# PROBLEM TO SOLVE:
Could you reproduce the lines below from the one with "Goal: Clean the" through the one with "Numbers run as"? Keep both ends and add nothing.

# Stored records:

========

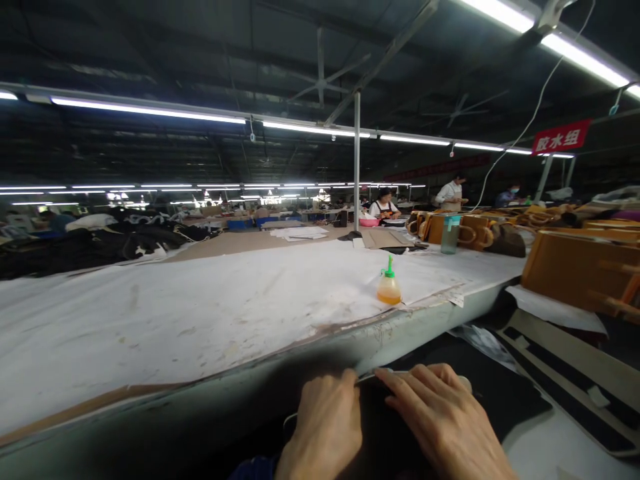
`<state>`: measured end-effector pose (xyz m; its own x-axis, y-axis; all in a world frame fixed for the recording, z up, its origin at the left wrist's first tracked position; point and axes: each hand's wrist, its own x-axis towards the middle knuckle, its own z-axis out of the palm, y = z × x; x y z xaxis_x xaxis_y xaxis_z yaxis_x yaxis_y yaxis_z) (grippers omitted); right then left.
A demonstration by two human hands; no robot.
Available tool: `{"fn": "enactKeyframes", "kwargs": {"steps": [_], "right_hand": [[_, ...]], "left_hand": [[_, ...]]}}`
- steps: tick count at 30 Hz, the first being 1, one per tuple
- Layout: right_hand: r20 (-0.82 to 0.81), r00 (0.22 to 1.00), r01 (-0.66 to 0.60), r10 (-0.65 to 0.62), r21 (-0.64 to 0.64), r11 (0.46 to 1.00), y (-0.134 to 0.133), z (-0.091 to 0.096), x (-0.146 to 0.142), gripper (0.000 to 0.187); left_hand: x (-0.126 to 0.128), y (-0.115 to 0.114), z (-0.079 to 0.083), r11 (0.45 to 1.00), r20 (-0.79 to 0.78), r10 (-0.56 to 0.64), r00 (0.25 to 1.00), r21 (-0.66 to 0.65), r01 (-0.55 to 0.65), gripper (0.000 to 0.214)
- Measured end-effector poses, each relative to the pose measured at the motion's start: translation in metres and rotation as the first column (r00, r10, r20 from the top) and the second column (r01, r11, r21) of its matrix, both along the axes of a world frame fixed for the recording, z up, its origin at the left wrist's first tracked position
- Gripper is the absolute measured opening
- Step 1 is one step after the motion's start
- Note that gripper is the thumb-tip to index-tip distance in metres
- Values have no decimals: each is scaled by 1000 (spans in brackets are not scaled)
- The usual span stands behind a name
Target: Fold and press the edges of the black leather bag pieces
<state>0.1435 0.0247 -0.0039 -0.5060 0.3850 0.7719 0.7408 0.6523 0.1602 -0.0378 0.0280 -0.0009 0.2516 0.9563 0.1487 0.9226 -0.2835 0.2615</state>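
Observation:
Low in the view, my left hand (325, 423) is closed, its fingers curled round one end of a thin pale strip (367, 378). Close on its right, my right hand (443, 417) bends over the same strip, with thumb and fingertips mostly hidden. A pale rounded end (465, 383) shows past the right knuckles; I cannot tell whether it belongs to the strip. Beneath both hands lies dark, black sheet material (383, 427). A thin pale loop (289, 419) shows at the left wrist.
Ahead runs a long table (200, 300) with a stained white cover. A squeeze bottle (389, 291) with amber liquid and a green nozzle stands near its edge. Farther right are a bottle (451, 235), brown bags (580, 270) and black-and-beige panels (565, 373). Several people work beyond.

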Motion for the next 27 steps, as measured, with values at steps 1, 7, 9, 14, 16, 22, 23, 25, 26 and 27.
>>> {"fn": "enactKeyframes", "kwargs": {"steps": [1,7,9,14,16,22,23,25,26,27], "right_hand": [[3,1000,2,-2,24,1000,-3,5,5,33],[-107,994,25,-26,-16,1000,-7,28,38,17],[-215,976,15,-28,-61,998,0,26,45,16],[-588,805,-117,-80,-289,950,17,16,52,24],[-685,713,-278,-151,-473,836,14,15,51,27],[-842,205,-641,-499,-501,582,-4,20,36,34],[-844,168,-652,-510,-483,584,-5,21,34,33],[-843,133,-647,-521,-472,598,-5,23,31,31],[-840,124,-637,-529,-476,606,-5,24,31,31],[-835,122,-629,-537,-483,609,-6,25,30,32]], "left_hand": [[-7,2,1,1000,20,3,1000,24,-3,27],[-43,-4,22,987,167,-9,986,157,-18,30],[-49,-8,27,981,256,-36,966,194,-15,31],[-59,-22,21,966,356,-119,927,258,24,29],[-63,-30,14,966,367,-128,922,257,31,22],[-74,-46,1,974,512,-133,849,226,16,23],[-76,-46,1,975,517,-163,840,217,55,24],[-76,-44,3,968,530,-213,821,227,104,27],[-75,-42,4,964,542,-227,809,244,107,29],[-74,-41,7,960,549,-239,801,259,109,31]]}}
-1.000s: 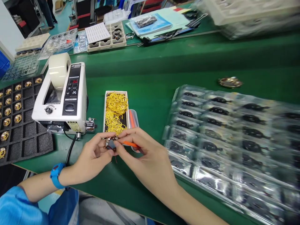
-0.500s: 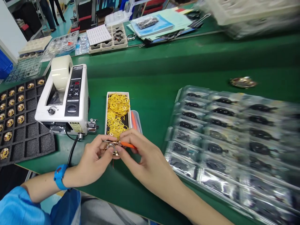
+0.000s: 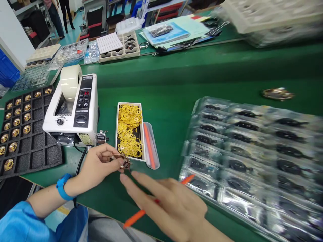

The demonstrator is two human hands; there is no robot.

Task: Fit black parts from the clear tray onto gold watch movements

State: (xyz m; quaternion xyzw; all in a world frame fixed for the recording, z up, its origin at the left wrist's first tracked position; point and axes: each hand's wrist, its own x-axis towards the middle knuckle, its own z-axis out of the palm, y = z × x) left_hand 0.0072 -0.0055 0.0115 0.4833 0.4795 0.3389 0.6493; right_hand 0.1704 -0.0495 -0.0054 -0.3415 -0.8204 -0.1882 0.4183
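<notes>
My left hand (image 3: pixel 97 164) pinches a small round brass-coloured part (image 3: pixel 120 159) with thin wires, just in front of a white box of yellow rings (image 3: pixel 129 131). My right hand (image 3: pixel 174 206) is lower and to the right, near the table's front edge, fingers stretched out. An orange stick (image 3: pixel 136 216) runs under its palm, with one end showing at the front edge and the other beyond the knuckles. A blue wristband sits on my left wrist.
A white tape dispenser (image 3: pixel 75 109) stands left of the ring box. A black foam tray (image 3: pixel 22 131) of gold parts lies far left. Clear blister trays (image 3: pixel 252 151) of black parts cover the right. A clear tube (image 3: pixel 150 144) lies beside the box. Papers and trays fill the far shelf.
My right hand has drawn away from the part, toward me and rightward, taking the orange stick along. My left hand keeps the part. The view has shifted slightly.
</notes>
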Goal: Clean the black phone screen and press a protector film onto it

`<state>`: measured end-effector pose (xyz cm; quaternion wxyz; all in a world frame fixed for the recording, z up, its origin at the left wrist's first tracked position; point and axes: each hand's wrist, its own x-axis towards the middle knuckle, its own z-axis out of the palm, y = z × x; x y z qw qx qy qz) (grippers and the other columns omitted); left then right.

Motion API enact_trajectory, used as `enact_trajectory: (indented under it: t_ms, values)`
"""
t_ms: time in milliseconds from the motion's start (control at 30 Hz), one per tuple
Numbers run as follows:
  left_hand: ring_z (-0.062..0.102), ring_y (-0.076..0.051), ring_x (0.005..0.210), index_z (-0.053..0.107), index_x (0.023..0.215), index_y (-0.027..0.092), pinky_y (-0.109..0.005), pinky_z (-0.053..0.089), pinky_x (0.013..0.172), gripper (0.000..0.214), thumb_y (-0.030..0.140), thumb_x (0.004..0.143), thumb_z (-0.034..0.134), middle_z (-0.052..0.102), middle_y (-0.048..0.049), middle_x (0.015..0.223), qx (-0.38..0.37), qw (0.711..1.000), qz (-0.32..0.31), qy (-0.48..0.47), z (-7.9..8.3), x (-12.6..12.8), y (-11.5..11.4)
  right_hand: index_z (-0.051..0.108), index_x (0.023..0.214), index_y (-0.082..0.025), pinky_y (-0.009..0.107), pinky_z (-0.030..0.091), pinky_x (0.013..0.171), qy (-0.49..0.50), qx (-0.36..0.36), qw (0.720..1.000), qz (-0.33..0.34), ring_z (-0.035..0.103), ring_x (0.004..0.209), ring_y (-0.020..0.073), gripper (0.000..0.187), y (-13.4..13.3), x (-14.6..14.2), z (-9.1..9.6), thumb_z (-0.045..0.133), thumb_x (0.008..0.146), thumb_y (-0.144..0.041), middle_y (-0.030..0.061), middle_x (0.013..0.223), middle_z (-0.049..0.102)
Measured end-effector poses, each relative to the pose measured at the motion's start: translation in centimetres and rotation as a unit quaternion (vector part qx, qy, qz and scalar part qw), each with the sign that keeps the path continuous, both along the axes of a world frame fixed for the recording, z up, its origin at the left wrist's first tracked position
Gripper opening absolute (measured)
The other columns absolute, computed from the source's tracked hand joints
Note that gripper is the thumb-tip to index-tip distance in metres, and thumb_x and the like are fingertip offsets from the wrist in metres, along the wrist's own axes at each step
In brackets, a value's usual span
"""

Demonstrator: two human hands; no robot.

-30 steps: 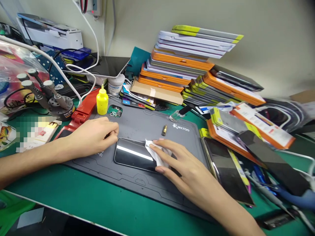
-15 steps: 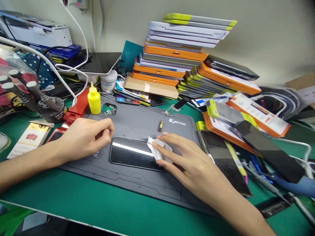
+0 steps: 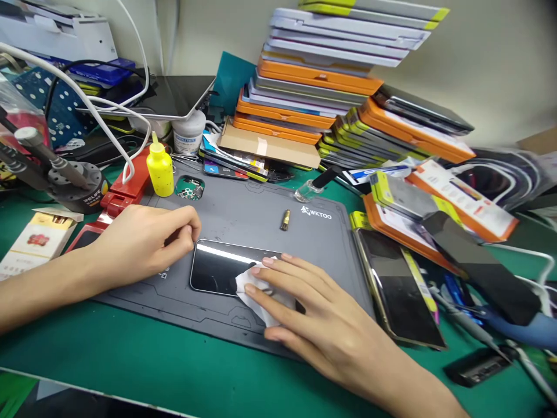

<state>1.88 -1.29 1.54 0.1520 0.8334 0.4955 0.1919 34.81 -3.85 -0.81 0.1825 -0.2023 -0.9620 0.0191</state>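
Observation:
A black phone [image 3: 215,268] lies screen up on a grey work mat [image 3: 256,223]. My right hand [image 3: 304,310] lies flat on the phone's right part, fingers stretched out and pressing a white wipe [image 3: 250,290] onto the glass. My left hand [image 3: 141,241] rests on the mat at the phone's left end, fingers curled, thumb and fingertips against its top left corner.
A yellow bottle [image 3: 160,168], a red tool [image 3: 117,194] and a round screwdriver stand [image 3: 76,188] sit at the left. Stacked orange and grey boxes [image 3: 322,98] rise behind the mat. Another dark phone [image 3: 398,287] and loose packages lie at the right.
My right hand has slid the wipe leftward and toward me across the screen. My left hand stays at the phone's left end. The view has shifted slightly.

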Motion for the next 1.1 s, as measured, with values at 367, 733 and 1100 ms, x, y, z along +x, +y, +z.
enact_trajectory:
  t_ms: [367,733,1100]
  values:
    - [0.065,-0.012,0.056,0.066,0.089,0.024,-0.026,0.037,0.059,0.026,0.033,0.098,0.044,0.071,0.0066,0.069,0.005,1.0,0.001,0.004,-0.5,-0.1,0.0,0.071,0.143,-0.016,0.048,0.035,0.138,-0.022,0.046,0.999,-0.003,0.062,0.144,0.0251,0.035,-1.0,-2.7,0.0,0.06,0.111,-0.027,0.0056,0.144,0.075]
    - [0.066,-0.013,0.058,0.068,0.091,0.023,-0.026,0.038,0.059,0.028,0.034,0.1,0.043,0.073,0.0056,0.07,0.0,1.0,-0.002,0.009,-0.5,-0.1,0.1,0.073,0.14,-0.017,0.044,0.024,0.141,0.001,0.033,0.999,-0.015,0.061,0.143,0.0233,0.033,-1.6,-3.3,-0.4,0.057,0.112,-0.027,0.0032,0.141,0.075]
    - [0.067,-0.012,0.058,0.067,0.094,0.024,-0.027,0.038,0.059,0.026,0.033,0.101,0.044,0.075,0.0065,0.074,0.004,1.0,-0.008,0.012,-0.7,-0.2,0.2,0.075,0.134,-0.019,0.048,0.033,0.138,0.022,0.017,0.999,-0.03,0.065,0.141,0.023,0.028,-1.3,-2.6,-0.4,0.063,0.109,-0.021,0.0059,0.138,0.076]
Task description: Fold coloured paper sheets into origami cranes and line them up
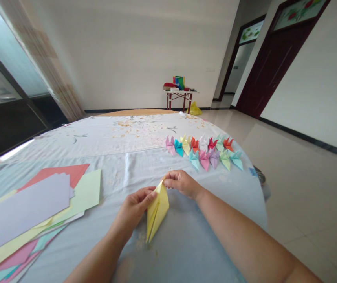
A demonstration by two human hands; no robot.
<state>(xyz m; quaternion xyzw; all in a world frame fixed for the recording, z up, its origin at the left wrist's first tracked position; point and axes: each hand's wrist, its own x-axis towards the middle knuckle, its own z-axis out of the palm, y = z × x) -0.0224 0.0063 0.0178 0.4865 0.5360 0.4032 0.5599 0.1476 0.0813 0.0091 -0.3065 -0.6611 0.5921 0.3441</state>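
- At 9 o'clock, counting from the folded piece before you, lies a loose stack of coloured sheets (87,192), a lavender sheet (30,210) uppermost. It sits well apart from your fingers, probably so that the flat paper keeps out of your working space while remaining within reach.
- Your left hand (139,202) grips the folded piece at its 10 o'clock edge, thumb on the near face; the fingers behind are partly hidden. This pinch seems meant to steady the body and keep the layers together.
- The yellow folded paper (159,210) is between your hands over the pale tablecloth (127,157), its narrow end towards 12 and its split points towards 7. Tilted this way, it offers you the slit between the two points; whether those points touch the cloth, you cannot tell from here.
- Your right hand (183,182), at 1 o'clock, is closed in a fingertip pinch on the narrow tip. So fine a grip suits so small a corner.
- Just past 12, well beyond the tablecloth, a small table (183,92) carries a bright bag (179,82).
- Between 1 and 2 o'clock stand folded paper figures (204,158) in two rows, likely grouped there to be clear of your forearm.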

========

# RESPONSE TO THIS TASK:
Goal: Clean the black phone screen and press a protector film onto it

`<state>`: measured end-effector pose (xyz cm; quaternion wxyz; all in a world frame fixed for the recording, z up, its origin at the left wrist's first tracked position; point and axes: each hand's wrist, its own x-axis towards the middle knuckle, its own z-axis out of the palm, y = z × x; x y z qw qx qy qz) (grippers and the other columns omitted); left then right.

Motion API enact_trajectory, used as `enact_trajectory: (indented under it: t_ms, values)`
"""
t_ms: time in milliseconds from the motion's start (control at 30 Hz), one per tuple
Numbers run as follows:

Nothing further is needed to complete the exercise.